WHAT YOU SHOULD DO: Starting at the first line of the data below, repeat each line word for word up to and including the line with "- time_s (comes".

++++++++++

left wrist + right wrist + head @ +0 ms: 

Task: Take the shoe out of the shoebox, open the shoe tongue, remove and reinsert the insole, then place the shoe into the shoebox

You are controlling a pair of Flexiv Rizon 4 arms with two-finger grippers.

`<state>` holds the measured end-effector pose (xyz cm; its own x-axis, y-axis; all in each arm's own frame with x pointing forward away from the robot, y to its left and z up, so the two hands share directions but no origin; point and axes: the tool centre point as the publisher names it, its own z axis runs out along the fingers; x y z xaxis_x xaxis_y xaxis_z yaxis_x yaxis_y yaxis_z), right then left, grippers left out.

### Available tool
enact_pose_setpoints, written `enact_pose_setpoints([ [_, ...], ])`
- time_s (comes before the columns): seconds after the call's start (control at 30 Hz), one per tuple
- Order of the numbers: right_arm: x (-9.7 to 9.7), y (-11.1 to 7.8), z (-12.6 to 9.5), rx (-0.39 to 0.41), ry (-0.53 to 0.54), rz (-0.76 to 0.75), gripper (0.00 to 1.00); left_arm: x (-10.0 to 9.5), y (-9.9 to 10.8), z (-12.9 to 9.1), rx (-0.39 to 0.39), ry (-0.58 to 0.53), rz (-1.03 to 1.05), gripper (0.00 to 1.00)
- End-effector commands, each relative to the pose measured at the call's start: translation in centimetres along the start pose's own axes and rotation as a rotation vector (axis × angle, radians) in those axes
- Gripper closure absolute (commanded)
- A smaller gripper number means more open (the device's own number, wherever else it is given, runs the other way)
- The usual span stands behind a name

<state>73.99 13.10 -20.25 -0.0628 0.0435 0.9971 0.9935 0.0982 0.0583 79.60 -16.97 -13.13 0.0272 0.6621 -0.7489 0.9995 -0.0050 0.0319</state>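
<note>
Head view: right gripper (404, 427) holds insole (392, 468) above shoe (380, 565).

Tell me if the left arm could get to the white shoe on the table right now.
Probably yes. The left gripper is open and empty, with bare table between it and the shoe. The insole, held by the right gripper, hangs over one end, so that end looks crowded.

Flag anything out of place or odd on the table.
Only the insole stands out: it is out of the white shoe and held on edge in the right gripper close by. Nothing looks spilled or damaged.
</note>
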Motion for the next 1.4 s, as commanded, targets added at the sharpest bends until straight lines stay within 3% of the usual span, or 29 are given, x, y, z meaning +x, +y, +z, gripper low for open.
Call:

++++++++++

RESULT OF THE TASK:
left wrist + right wrist + head @ +0 ms: 

Task: Take the shoe out of the shoebox, open the shoe tongue, remove and reinsert the insole, then place the shoe into the shoebox

You are controlling a pair of Flexiv Rizon 4 arms with two-finger grippers.

`<state>` holds the measured end-effector pose (xyz cm; its own x-axis, y-axis; all in each arm's own frame with x pointing forward away from the robot, y to its left and z up, so the two hands share directions but no origin; point and axes: the tool centre point as the publisher names it, its own z axis runs out along the fingers; x y z xaxis_x xaxis_y xaxis_z yaxis_x yaxis_y yaxis_z), right then left, grippers left out.

### Available tool
enact_pose_setpoints, written `enact_pose_setpoints([ [_, ...], ])`
- time_s (comes before the columns): seconds after the call's start (control at 30 Hz), one per tuple

This completes the response to the exercise.